So, if you want to get familiar with why we have to use CUDA and OpenCL and stuff like that, in the text below there are a few links to articles, talks and papers that explain that in length – you can read those in their order of appearance. I strongly advise everybody to at least check those. However, if you want to read just a summary of all that in one place, here you have it …
We have to start with a bit of history, since this is how every good story begins …
At one point early on during the computer era, people decided that they could show the result of the computer calculations on screen in other-than-alpha-numeric form, so their job could be more interactive (and less boring, I guess). Special hardware was needed for that – something that could convert large amounts (for that time) of data from the computer to something appropriate that the screen could understand, and thus the framebuffer was born. In some sense, probably this is the birth of the GPU and it happened long, long time ago (1970-something).
The GPUs have had a really crazy history since that time – till the Voodoo showed up in mid 90s (and OpenGL just before that), when everybody wanted (and did make) GPUs. There were all kinds of designs, approaches and implementations and it was time of really dynamic changes. Many of the companies did not manage to keep up with that, so many of them quit the business. These days we basically have nVidia, AMD and Intel, and in the mobile sector there are ARM (Mali), Imagination Technologies (PowerVR), Qualcomm (Adreno) and a few even smaller IP vendors. Here is pretty much the full story of it.

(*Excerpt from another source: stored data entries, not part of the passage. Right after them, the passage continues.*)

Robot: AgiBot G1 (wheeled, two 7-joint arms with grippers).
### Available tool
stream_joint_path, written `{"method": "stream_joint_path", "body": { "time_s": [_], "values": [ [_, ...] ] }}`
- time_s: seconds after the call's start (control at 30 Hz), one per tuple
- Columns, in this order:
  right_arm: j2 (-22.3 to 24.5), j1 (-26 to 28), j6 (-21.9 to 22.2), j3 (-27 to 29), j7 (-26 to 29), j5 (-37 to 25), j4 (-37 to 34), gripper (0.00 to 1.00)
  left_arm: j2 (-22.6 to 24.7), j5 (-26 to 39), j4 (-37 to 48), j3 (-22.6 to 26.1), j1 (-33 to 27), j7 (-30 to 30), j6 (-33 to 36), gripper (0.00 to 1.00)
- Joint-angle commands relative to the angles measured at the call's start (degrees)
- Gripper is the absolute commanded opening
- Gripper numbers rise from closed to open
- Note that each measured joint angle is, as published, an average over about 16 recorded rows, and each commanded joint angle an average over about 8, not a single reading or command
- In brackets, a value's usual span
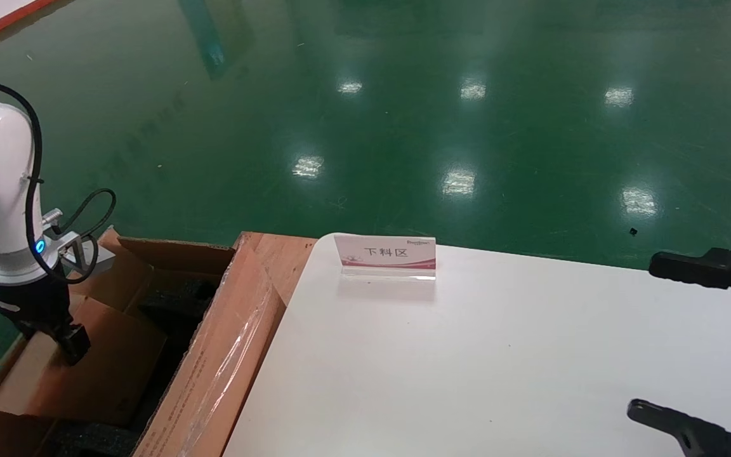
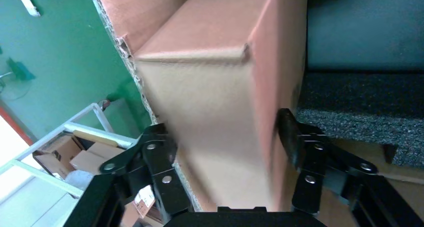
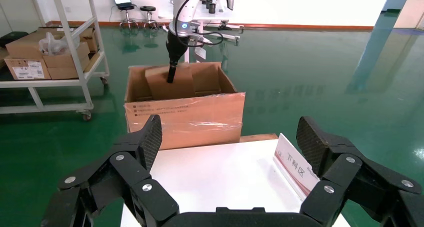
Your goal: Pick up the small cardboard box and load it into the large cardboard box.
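Note:
The small cardboard box (image 1: 99, 374) is plain tan and leans tilted inside the large cardboard box (image 1: 226, 355), an open brown carton with a taped flap, left of the table. My left gripper (image 1: 72, 348) reaches down into the carton. In the left wrist view my left gripper (image 2: 220, 122) has a finger on each side of the small box (image 2: 215, 87) and is shut on it. Black foam (image 2: 360, 112) lies beside it in the carton. My right gripper (image 1: 670, 339) is open and empty over the table's right side. The right wrist view shows both boxes far off, the large box (image 3: 185, 117) and the small one (image 3: 182, 87).
A white table (image 1: 467, 355) carries a small sign stand (image 1: 386, 257) near its far edge. A wooden pallet edge (image 1: 280, 254) shows between the carton and the table. A white shelf cart (image 3: 50, 52) with cartons stands beyond the large box on the green floor.

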Motion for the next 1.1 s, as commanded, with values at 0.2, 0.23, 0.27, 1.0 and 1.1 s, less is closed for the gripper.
{"method": "stream_joint_path", "body": {
  "time_s": [0.2, 0.23, 0.27, 1.0, 1.1],
  "values": [
    [0.00, 0.00, 0.00, 0.00, 0.00, 0.00, 0.00, 1.00, 0.04, 0.17, -0.11, 0.09, -0.07, 0.00, -0.02, 1.00],
    [0.00, 0.00, 0.00, 0.00, 0.00, 0.00, 0.00, 1.00, 0.24, 0.45, -0.16, 0.24, -0.11, 0.04, 0.03, 1.00],
    [0.00, 0.00, 0.00, 0.00, 0.00, 0.00, 0.00, 1.00, 0.50, 0.73, -0.28, 0.36, -0.21, 0.07, 0.06, 1.00],
    [0.01, 0.04, -0.01, -0.06, -0.04, 0.03, -0.05, 1.00, -9.88, 11.83, -37.52, -1.22, -22.77, -0.21, -15.46, 1.00],
    [0.01, 0.04, 0.00, -0.07, -0.04, 0.04, -0.05, 1.00, -13.91, 11.61, -43.51, -2.26, -25.76, 0.77, -17.77, 1.00]
  ]
}}
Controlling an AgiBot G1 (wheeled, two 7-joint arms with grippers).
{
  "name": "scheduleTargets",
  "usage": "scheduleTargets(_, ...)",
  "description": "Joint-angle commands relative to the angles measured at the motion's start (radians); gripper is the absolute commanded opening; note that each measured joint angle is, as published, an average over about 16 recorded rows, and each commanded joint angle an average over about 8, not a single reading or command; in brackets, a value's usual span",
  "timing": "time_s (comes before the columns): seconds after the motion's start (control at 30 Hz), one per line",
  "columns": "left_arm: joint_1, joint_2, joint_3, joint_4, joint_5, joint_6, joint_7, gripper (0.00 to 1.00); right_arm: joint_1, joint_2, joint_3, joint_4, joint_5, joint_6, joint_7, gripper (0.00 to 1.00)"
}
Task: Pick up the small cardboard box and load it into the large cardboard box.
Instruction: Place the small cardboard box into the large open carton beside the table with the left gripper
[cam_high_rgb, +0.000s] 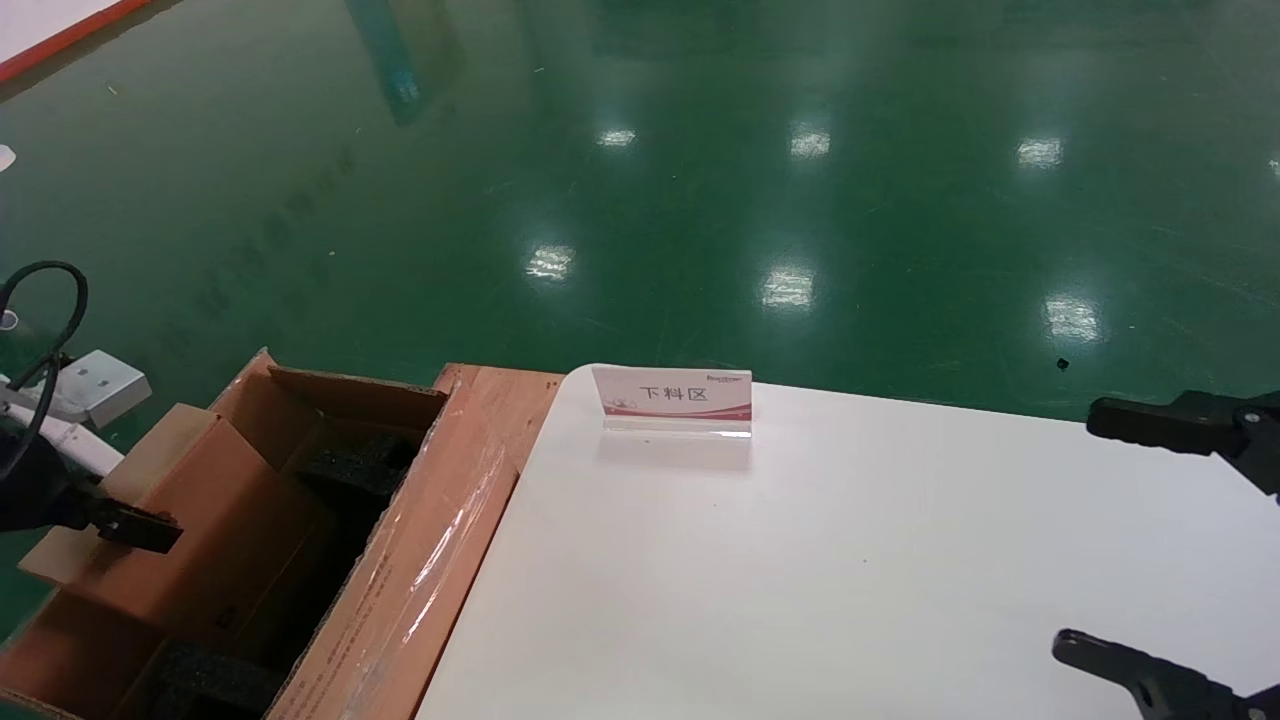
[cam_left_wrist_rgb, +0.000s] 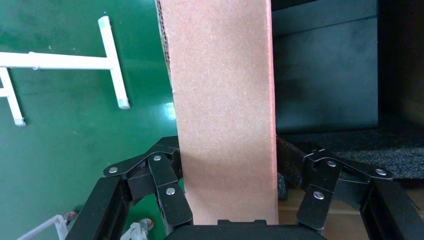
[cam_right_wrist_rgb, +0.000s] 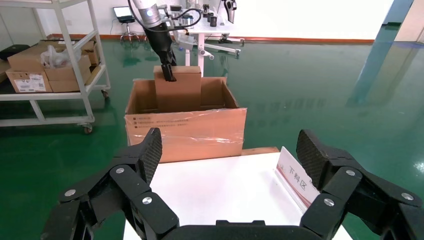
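My left gripper (cam_left_wrist_rgb: 227, 200) had its fingers clamped on the small cardboard box (cam_high_rgb: 190, 520), upright, partly inside the large cardboard box (cam_high_rgb: 420, 580). Best lowered straight between the foam blocks (cam_high_rgb: 355, 465). Right gripper (cam_right_wrist_rgb: 227, 175) idled over the tabletop (cam_high_rgb: 850, 560), fingers spread, empty.

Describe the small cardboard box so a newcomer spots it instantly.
Start at the white table; the large cardboard box stands open on the floor at its left edge. The small cardboard box is held upright over that opening, gripped by the left tool. It is plain and salmon-brown, without flaps or glossy tape.
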Motion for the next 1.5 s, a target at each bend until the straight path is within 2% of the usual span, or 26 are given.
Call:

But the history that brings us to today is actually pretty cool. As it seems from the beginning of the computing era, a lot of chips designs were targeted at the CPU, but at some point everybody just started using x86. Yes, we had MIPS, Power/PowerPC, Sparc, etc, but they were nothing as x86 in terms of market share. More or less, we have been stuck with x86 for a long time. We have ARM now, which is quite different, though in some way it is just a cleaned-up, RISC variant of the same.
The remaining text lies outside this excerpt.